Numerical Expression Solver in Java

This tutorial will show you how to write a Java program that takes a string input such as “3 + 4^2*7.5E-1*sin(22)” and convert it into a numerical answer, 2.893784 in this case, which you can use for whatever purpose you like.

This Java Applet utilizes the Expression class that you will be creating.

We will accomplish this by parsing the input string for tokens that we recognize, and then removing them from the input string by using the substring() function. Here is the initial code for the file Expression.java:


import java.util.*;

public class Expression{
	/*
	* Strings used for storing expression.
	*/
	String s, x;

	/*
	* Term evaluator for number literals.
	*/
	double term(){
		// insert code here
	}

	/*
	* Public access method to evaluate this expression.
	*/
	public double evaluate(){
		s = x.intern();
		return term();
	}

	/*
	* Creates new Expression.
	*/
	public Expression( String s ){
		// remove white space, assume only spaces or tabs
		StringBuffer b = new StringBuffer();
		StringTokenizer t = new StringTokenizer( s, " " );
		while( t.hasMoreElements() )
			b.append( t.nextToken() );
		t = new StringTokenizer( b.toString(), "\t" );
		b = new StringBuffer();
		while( t.hasMoreElements() )
			b.append( t.nextToken() );

		x = b.toString();
	}

	/*
	* The String value of this Expression.
	*/
	public String toString(){
		return x.intern();
	}

	/*
	* Test our Expression class by evaluating the command-line
	* argument and then returning.
	*/
	public static void main( String[] args ){
		Expression e = new Expression( args[0] );
		System.out.println( e + " = " + e.evaluate() );
	}
}

We import the java.util.* classes because we will be using a StringTokenizer in some places. The Expression() constructor takes a string as an argument, removes any white space, and stores the result in the variable x. The toString() function very simply returns a copy of x. The evaluate() function makes a copy of the string, because it gets modified in our processing code, and calls term() to search for a numerical valule. Finally, the main() function takes an input string from the user, creates an Expression with it, evaluates it, and returns the result.
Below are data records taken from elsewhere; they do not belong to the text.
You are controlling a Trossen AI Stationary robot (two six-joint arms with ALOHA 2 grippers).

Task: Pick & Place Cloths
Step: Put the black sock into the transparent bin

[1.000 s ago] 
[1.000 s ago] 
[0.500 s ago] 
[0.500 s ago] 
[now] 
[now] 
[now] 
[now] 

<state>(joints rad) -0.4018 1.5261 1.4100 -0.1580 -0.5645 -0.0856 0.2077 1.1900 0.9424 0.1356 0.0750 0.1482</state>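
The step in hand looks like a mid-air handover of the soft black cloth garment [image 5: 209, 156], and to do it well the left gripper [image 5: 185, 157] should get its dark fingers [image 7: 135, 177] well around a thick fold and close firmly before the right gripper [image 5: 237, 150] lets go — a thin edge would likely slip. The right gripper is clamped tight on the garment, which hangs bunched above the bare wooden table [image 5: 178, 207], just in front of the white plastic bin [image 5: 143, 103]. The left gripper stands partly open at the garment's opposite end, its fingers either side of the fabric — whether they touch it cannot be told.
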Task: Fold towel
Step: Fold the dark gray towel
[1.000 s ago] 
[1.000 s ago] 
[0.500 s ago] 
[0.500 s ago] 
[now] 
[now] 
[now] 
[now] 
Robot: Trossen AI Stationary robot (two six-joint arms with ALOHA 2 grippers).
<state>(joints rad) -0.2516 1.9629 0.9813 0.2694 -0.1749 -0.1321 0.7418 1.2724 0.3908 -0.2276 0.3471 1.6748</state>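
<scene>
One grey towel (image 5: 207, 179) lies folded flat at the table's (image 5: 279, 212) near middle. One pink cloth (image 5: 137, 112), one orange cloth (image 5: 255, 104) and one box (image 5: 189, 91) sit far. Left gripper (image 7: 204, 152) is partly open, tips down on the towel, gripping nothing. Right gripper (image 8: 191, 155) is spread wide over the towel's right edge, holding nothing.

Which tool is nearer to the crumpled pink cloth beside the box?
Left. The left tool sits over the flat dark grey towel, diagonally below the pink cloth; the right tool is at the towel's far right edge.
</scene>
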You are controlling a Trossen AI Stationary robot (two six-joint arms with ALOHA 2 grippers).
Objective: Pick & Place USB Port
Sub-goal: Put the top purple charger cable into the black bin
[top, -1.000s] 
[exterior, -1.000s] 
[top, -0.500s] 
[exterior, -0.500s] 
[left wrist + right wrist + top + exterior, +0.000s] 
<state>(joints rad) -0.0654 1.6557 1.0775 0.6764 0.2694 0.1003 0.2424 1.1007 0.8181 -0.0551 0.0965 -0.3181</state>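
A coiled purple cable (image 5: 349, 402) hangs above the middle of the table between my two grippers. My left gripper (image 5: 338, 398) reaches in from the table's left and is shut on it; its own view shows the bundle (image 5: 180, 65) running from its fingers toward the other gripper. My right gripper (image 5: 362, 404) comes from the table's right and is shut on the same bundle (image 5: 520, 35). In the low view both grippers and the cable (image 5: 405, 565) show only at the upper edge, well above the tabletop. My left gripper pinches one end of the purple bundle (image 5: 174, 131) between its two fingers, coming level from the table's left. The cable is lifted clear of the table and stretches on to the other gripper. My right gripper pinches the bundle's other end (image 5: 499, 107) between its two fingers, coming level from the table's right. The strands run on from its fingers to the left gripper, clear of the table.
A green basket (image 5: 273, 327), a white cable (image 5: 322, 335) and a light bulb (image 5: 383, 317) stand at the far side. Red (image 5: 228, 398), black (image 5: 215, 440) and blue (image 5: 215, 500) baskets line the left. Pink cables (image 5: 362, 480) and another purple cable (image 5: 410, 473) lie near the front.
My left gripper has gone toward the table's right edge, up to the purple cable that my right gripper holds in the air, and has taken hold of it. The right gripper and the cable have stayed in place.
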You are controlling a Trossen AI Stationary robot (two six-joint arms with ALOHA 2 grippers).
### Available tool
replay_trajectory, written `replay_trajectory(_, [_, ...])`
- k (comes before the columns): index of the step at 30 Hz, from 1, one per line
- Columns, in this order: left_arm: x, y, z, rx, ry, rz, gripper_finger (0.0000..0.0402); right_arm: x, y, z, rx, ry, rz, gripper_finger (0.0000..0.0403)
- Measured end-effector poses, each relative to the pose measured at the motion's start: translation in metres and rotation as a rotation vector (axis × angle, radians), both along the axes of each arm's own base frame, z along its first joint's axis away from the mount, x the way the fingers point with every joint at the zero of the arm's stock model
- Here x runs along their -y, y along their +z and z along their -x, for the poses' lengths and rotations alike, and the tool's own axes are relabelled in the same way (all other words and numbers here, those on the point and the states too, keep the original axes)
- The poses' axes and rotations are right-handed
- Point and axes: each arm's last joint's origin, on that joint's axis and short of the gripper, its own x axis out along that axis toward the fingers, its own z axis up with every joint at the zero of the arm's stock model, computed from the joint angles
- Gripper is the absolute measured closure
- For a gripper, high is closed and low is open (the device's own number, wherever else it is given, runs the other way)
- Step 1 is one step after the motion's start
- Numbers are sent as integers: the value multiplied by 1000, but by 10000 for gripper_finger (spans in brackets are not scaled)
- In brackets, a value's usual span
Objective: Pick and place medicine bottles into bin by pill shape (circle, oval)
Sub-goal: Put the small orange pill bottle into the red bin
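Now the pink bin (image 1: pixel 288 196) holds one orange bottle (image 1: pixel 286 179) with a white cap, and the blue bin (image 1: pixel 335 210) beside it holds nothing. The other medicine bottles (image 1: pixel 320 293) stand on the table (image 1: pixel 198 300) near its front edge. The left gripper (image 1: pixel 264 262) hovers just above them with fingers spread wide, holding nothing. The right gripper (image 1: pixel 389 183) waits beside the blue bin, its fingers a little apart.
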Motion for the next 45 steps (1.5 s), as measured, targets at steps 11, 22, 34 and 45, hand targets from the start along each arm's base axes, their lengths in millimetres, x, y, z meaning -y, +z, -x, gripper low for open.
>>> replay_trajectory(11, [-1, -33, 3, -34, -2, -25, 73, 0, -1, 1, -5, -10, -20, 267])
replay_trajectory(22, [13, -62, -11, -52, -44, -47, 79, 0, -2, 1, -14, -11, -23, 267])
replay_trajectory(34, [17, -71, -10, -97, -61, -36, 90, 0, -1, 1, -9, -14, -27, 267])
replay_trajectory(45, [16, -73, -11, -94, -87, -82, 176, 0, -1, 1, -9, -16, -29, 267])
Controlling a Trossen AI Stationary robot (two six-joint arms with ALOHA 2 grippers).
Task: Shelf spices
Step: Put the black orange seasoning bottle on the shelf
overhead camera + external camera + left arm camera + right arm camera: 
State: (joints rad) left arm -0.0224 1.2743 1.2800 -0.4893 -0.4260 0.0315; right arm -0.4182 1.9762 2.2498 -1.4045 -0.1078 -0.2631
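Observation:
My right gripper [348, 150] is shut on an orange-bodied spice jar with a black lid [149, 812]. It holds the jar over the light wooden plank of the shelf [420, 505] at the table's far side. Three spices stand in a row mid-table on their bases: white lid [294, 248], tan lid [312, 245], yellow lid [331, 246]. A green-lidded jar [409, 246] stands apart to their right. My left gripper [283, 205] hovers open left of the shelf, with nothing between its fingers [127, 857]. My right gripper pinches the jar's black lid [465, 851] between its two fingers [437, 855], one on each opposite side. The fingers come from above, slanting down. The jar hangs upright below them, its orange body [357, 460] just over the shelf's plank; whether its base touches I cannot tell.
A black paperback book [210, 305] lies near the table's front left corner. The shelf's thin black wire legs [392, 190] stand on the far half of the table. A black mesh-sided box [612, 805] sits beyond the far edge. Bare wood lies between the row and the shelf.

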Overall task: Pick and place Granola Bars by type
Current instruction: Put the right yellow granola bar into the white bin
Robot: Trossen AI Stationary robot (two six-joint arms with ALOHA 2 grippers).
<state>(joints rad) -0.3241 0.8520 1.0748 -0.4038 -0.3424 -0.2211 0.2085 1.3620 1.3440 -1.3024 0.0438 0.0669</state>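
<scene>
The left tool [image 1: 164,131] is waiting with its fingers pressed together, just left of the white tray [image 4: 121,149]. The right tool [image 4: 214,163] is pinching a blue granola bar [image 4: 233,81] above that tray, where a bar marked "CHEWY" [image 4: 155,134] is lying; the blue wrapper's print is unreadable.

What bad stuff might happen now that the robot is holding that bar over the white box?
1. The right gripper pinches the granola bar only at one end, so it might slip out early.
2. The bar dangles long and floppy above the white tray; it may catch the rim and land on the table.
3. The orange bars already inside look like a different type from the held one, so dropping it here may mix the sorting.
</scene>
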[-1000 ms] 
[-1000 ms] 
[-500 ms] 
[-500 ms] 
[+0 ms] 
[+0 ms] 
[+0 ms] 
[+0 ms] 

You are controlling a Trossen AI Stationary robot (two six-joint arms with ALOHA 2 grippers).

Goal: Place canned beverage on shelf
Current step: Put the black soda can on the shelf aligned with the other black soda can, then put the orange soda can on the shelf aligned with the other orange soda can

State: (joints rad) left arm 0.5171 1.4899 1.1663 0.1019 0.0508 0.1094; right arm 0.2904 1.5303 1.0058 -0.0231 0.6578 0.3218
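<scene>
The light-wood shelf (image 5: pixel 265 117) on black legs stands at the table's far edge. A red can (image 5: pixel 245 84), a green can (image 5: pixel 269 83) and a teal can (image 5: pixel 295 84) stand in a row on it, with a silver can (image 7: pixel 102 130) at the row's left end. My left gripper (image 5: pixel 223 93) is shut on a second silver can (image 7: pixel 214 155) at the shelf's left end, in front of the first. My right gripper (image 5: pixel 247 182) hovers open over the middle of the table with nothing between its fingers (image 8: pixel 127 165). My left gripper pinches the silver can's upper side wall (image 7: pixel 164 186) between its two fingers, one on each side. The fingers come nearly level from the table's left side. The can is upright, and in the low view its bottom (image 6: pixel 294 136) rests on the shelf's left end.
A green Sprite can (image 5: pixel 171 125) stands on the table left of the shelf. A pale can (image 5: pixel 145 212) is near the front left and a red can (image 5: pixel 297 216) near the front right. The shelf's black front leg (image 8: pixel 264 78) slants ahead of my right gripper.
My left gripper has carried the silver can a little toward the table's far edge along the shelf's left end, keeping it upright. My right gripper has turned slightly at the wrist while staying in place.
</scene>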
Let’s start by filling in the term() function.


	double term(){
		double ans = 0;

		boolean neg = false;
		if( s.charAt( 0 ) == '-' ){
			neg = true;
			s = s.substring( 1 );
		}

		StringBuffer temp = new StringBuffer();
		while( s.length() > 0 && Character.isDigit( s.charAt( 0 ) ) ){
			temp.append(Integer.parseInt( "" + s.charAt( 0 ) ));
			s = s.substring( 1 );
		}
		if( s.length() > 0 && s.charAt( 0 ) == '.' ){
			temp.append( '.' );
			s = s.substring( 1 );
			while( s.length() > 0 && Character.isDigit( s.charAt( 0 ) ) ){
				temp.append(Integer.parseInt( "" + s.charAt( 0 ) ));
				s = s.substring( 1 );
			}
		}
		if( s.length() > 0 && (s.charAt(0) == 'e' || s.charAt(0) == 'E') ){
			temp.append( 'e' );
			s = s.substring( 1 );
			temp.append( s.charAt( 0 ) );
			s = s.substring( 1 );
			while( s.length() > 0 && Character.isDigit( s.charAt( 0 ) ) ){
				temp.append(Integer.parseInt( "" + s.charAt( 0 ) ));
				s = s.substring( 1 );
			}
		}
		ans = Double.valueOf( temp.toString() ).doubleValue();

		if( neg )
			ans *= -1;

		return ans;
	}

This function is capable of reading integers or floating point numbers, including a leading minus sign, decimal point, and exponential notation. It starts by declaring a double in which we will store our result. The first block of code checks to see if the first character is a minus sign. If so, it eats that character with the s = s.substring( 1 ) call, and sets the variable neg to true. It is because of this method of using substring() that we needed the extra string variable s in the class.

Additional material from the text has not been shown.